Task prompt → Quote the line containing "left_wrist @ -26" and all lines that follow it in the listing below, exactly as written.
━━━━━ Provided material ━━━━━
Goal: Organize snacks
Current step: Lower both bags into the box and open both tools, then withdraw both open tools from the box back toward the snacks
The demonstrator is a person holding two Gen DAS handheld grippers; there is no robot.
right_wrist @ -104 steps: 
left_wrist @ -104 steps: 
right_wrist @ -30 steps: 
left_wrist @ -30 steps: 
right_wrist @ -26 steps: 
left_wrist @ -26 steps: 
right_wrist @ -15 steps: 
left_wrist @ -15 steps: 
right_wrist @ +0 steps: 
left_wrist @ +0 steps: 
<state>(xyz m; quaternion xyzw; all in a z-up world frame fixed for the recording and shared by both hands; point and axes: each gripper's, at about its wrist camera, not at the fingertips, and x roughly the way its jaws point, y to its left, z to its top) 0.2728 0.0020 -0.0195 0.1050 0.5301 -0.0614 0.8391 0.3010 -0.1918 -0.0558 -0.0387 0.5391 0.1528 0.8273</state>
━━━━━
Answer space →
left_wrist @ -26 steps: 
right_wrist @ -15 steps: 
left_wrist @ -15 steps: 
right_wrist @ +0 steps: 
left_wrist @ +0 steps: 
<state>(xyz m; quaternion xyzw; all in a z-up world frame fixed for the recording and shared by both hands; point and axes: each gripper's, at about its wrist camera, not at the fingertips, and x roughly the way its jaws point, y to its left, z to its top) 0.2728 0.0020 -0.0195 0.1050 0.5301 -0.0614 0.8391 0.3010 -0.1918 -0.0558 -0.0387 0.5391 0.1528 0.8273</state>

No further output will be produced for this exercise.